__Your goal__
If a line below contains the string "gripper", return that line.

__Data shown__
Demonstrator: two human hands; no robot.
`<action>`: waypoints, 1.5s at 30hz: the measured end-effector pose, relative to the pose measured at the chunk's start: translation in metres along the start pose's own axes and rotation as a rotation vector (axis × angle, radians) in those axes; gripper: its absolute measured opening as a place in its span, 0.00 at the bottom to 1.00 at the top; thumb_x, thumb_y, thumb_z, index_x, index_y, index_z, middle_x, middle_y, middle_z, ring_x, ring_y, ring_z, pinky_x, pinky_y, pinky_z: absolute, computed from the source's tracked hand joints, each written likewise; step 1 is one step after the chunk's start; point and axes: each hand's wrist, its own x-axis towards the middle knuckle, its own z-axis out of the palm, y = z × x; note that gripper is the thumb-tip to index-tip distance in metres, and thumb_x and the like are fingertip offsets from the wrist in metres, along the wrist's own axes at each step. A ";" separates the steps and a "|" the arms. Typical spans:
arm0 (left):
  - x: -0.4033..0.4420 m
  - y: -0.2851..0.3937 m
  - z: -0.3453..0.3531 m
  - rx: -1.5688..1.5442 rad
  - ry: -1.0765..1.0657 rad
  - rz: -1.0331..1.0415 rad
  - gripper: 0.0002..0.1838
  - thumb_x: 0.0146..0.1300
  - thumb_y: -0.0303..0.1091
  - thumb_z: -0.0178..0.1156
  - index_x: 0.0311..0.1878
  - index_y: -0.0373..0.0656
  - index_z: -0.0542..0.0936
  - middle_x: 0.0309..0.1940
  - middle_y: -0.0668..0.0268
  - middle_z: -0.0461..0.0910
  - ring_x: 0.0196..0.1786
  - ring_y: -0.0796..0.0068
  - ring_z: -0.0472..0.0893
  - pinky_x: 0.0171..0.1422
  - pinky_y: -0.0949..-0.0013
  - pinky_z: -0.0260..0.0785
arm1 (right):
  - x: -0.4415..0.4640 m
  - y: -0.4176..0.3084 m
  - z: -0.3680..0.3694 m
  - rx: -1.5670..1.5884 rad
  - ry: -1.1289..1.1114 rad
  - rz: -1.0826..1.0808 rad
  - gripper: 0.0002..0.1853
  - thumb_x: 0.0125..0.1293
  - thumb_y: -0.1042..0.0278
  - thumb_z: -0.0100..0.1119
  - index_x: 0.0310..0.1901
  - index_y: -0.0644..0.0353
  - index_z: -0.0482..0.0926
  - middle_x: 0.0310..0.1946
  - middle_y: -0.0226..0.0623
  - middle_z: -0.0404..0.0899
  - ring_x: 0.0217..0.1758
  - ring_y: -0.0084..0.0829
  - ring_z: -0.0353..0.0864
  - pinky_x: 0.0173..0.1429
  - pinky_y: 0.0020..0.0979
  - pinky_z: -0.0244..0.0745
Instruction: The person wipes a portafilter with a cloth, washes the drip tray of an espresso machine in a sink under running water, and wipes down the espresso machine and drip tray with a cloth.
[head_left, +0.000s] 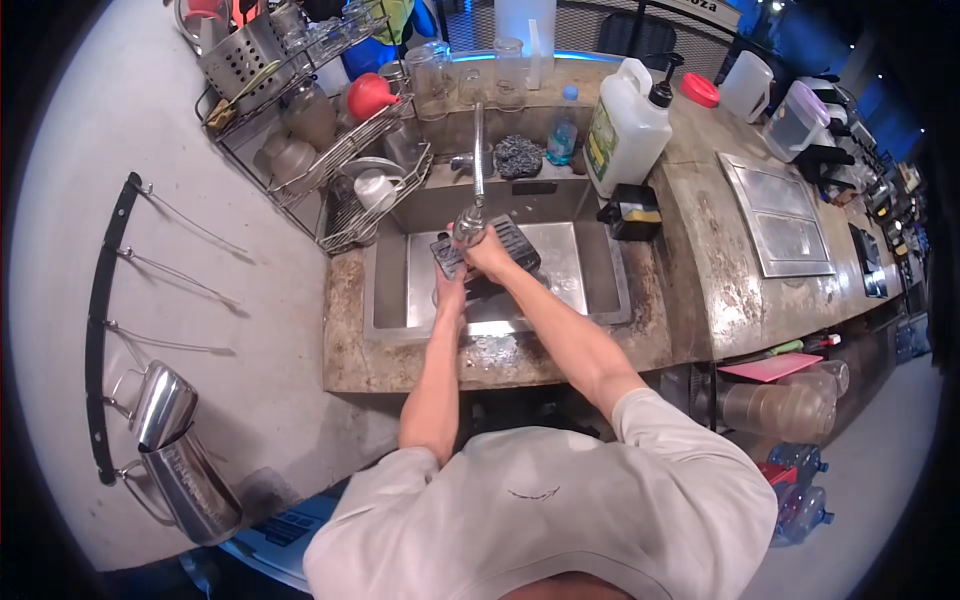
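At the sink [602, 262], below the faucet [479, 150], is a dark ribbed tray [520, 242] — the left hand [452, 278] grasps its left end; the right hand [488, 256] covers its middle, finger closure I cannot tell.

Sign [700, 8], top right: "oza", preceding letters unclear | white jug label [604, 137]: lettering too small to read
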 end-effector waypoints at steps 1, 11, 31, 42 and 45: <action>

__Solution for this exercise__
`<action>`: waypoints, 1.5s at 30hz: the measured end-effector pose, relative to the pose measured at the chunk's start: translation in metres along the start pose's own axes and rotation as a rotation vector (axis × angle, radians) in those axes; gripper: its absolute measured opening as a place in its span, 0.00 at the bottom to 1.00 at the top; thumb_x, thumb_y, thumb_z, index_x, index_y, index_z, middle_x, middle_y, middle_z, ring_x, ring_y, ring_z, pinky_x, pinky_y, pinky_z: absolute, computed from the source's tracked hand joints, each written likewise; step 1 is one step after the chunk's start; point and axes: each hand's wrist, its own x-axis towards the middle knuckle, its own z-axis out of the palm, y = z × x; note that gripper is the thumb-tip to index-tip distance in metres, and thumb_x and the like are fingertip offsets from the wrist in metres, along the wrist's own axes at each step. A ";" separates the steps and a "|" the arms. Typical spans:
  - gripper: 0.0002..0.1838
  - gripper: 0.0002..0.1853

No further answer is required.